Glasgow Centre for Population Health, House 6, 94 Elmbank Street, Glasgow G2 4DL, UK.
Public Health. 2013 Feb;127(2):143-52. doi: 10.1016/j.puhe.2012.11.006. Epub 2013 Jan 9.
Research published in 2010 showed that premature mortality in Glasgow over the period 2003-2007 was 30% higher than that in Liverpool and Manchester, despite the three cities sharing almost identical levels and patterns of socio-economic deprivation. A number of theories have been proposed to explain this discrepancy, including [in the light of US research linking variations in the termination of pregnancy (ToP) rate to differences in social and health outcomes] the suggestion that variations in current levels of mortality across the cities could be influenced by differences in earlier ToP rates.
To undertake further analyses of mortality data for Glasgow, Liverpool and Manchester to assess the likelihood of differences in ToP rates influencing rates of excess mortality in Glasgow; to analyse long-term trends in numbers and ToP rates in the three cities (and, for comparison, between Scotland and England); and to investigate potential explanations for any differences in ToP rates.

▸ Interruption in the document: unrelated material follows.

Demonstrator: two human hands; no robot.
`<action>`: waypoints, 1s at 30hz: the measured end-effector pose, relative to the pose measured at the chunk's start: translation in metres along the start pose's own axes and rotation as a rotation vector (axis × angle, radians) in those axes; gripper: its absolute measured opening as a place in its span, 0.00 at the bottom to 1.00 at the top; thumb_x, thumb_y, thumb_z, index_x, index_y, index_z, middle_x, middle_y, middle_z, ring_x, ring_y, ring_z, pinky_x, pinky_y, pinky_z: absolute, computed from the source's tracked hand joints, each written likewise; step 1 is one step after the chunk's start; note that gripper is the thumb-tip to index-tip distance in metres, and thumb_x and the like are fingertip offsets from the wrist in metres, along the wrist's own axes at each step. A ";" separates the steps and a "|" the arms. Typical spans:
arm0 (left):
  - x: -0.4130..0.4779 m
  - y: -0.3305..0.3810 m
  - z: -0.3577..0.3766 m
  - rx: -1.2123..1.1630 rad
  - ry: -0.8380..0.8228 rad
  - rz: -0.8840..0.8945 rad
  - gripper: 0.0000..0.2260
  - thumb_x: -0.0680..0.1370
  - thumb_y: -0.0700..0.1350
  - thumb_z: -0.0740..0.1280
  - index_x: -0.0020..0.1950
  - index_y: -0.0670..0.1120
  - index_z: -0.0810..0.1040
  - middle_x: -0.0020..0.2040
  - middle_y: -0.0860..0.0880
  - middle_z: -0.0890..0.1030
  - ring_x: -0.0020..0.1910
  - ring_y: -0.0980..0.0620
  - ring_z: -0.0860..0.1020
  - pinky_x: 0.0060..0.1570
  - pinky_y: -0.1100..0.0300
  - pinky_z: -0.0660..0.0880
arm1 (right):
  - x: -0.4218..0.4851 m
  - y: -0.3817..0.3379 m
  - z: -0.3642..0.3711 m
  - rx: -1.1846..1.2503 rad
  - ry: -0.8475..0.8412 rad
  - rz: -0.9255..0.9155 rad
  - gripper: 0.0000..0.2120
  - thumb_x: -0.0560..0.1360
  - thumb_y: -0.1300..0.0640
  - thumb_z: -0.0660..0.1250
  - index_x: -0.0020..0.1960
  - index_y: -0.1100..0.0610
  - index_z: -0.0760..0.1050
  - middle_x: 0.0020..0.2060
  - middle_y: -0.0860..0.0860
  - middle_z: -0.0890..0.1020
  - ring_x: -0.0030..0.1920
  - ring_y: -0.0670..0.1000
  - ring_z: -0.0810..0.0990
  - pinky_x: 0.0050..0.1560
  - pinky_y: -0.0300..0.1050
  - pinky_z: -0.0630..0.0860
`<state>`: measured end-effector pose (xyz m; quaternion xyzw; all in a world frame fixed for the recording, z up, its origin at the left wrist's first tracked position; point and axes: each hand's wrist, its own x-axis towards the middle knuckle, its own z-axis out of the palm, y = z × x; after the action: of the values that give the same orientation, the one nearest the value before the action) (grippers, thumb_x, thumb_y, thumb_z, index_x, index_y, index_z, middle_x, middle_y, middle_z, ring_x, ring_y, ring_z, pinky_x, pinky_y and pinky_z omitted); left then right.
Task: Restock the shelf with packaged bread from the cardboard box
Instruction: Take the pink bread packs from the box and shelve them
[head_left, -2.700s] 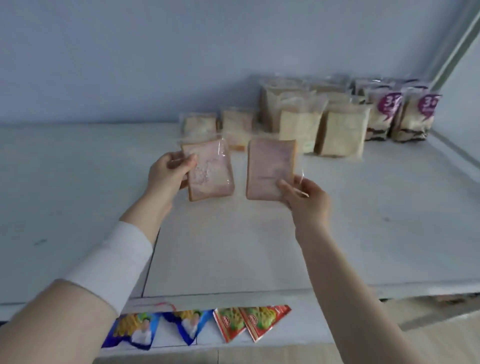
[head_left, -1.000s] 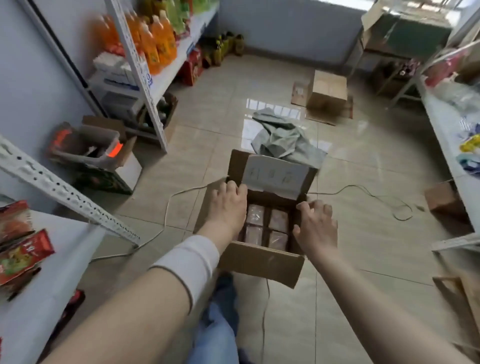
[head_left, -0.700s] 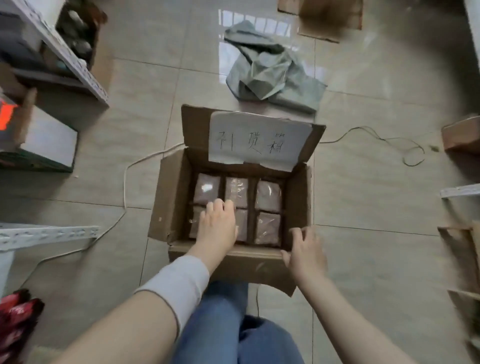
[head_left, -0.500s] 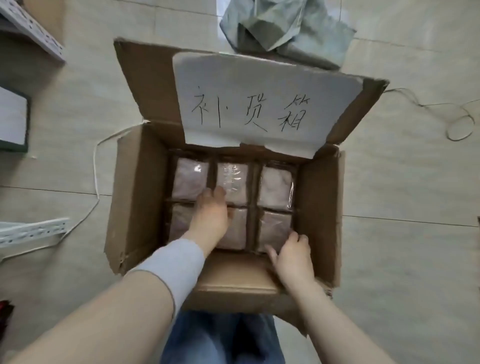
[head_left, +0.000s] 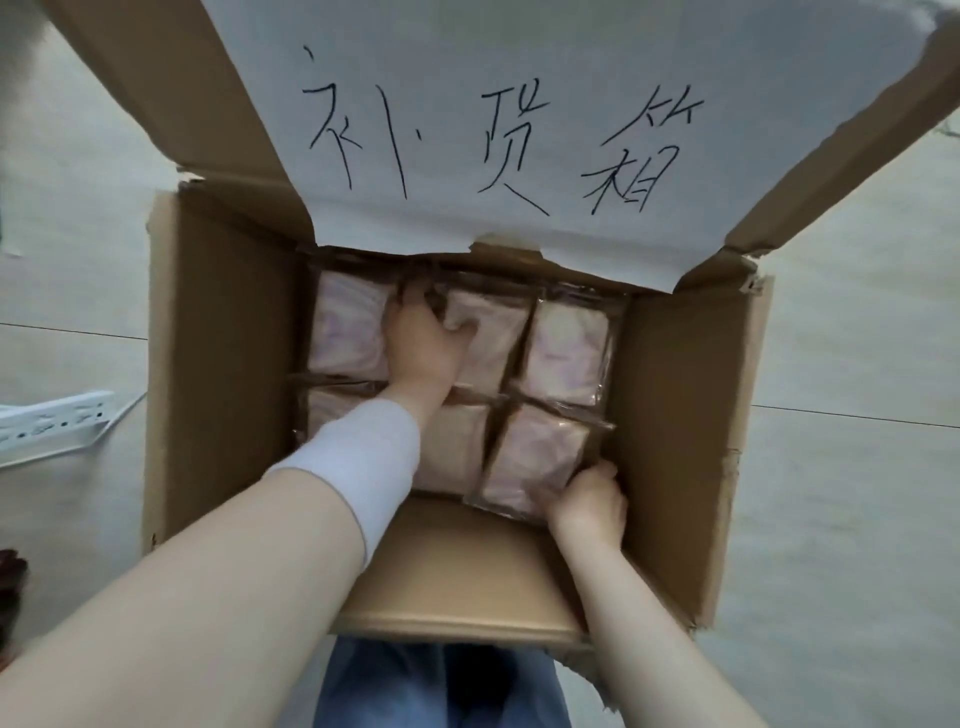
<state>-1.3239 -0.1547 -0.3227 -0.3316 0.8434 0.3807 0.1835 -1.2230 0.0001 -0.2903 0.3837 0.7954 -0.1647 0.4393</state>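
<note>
An open cardboard box (head_left: 218, 374) stands on the floor below me, holding several clear-wrapped bread packs in two rows. My left hand (head_left: 423, 345) reaches deep into the box and grips the far middle bread pack (head_left: 491, 338) at its left edge, thumb over its front. My right hand (head_left: 589, 501) grips the near right bread pack (head_left: 535, 452) at its lower right corner; that pack sits tilted. More packs lie at the far left (head_left: 345, 327) and far right (head_left: 566, 348). The shelf is out of view.
The box's back flap (head_left: 519, 130) stands open with a white sheet of handwritten characters on it. Tiled floor surrounds the box. A white perforated shelf rail (head_left: 52, 423) lies at the left. My jeans (head_left: 441, 686) show below the box's near wall.
I turned from the shelf to the box on the floor and leaned in close. Both hands went into the box and now grip a bread pack each; the near right pack has tilted.
</note>
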 end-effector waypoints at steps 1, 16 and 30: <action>-0.001 0.001 -0.004 0.001 -0.046 0.033 0.20 0.69 0.43 0.72 0.59 0.39 0.74 0.54 0.42 0.78 0.59 0.42 0.74 0.57 0.58 0.70 | -0.002 0.000 -0.002 -0.009 -0.027 0.003 0.31 0.68 0.49 0.73 0.62 0.66 0.66 0.61 0.63 0.74 0.63 0.63 0.71 0.63 0.52 0.68; -0.112 0.012 -0.122 -0.466 0.074 0.242 0.14 0.70 0.41 0.73 0.50 0.52 0.72 0.44 0.58 0.76 0.45 0.64 0.75 0.44 0.77 0.70 | -0.089 0.017 -0.055 0.605 0.076 -0.204 0.26 0.63 0.52 0.77 0.58 0.59 0.76 0.49 0.52 0.83 0.51 0.53 0.81 0.60 0.49 0.74; -0.458 -0.099 -0.527 -0.784 0.811 0.274 0.12 0.69 0.49 0.73 0.45 0.57 0.72 0.46 0.55 0.79 0.45 0.59 0.78 0.47 0.64 0.75 | -0.521 -0.012 -0.044 0.481 -0.410 -0.993 0.12 0.65 0.53 0.76 0.46 0.53 0.79 0.41 0.52 0.84 0.41 0.50 0.83 0.47 0.45 0.81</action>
<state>-0.9582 -0.4140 0.2215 -0.3820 0.6776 0.5275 -0.3416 -1.0913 -0.2239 0.1634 0.0144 0.7191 -0.5973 0.3549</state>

Mortality analyses were based on the same age-, sex- and deprivation-standardized data that were used in the previous research on the three cities. ToP data (and population denominator data) covering the period 1980-2009 were obtained from Scottish and English national organizations. Historical national ToP data for the years 1969-1979 were obtained from an additional published source. Rates were calculated per female aged 15-44 years and, for analyses of ToP among teenagers, per female aged 15-19 years. Potential explanations for differences in rates were investigated by means of literature searches and discussions with key informants.
The ToP rate in Glasgow was lower than the ToP rates in Liverpool and Manchester over the total period analysed (as was the case for Scotland compared with England and Wales), although the gap has narrowed considerably, especially among females aged <20 years. This is due to a greater increase in the ToP rate in Glasgow (and Scotland), attributed, in part, to better access to ToP services. The differences in ToP rates do not appear to have been influenced by women travelling to England from Ireland for access to ToP facilities, nor by Glaswegian women travelling outside Scotland for the same reason. However, 90% of 'excess' deaths that took place in Glasgow compared with Liverpool and Manchester between 2003 and 2007 related to individuals born prior to the 1967 Abortion Act; these excess deaths, therefore, are not influenced by earlier variations in ToP rates.
Differences in ToP rates between the cities are unlikely to impact on variations in later mortality rates. Thus, while the topic of ToP is important, investigation into the reasons behind Glasgow's excess mortality levels should focus on other hypotheses.
2010 年发表的研究表明,2003 年至 2007 年期间,格拉斯哥的过早死亡率比利物浦和曼彻斯特高出 30%,尽管这三个城市的社会经济贫困程度几乎相同。为了解释这一差异,提出了许多理论,包括[鉴于美国的研究表明,终止妊娠(ToP)率的变化与社会和健康结果的差异有关],这表明城市间目前死亡率的差异可能受到早期 ToP 率差异的影响。
对格拉斯哥、利物浦和曼彻斯特的死亡率数据进行进一步分析,以评估 ToP 率的差异是否会影响格拉斯哥的超额死亡率;分析三个城市(以及苏格兰和英格兰之间)的长期趋势的人数和 ToP 率;并探讨 ToP 率差异的可能原因。
死亡率分析基于之前关于这三个城市的研究中使用的相同年龄、性别和贫困标准化数据。ToP 数据(和人口分母数据)涵盖了 1980 年至 2009 年期间,从苏格兰和英格兰的国家组织获得。1969 年至 1979 年的历史国家 ToP 数据从另一个已发表的来源获得。按 15-44 岁的女性计算每例 ToP 率,按 15-19 岁的女性计算青少年 ToP 率。通过文献检索和与主要信息提供者的讨论,探讨了导致率差异的潜在原因。
在整个分析期间,格拉斯哥的 ToP 率低于利物浦和曼彻斯特的 ToP 率(与苏格兰与英格兰和威尔士的情况相同),尽管差距已经大大缩小,尤其是在<20 岁的女性中。这是由于格拉斯哥(和苏格兰)的 ToP 率上升幅度更大,部分原因是 ToP 服务的可及性提高。ToP 率的差异似乎不受爱尔兰妇女前往英格兰接受 ToP 设施的影响,也不受格拉斯哥妇女因同样原因前往苏格兰以外地区的影响。然而,2003 年至 2007 年间,格拉斯哥与利物浦和曼彻斯特相比发生的 90%“超额”死亡与 1967 年《堕胎法案》之前出生的个体有关;因此,这些超额死亡不受早期 ToP 率变化的影响。
城市间 ToP 率的差异不太可能影响后期死亡率的变化。因此,尽管 ToP 是一个重要的话题,但对格拉斯哥过高死亡率水平背后原因的调查应侧重于其他假设。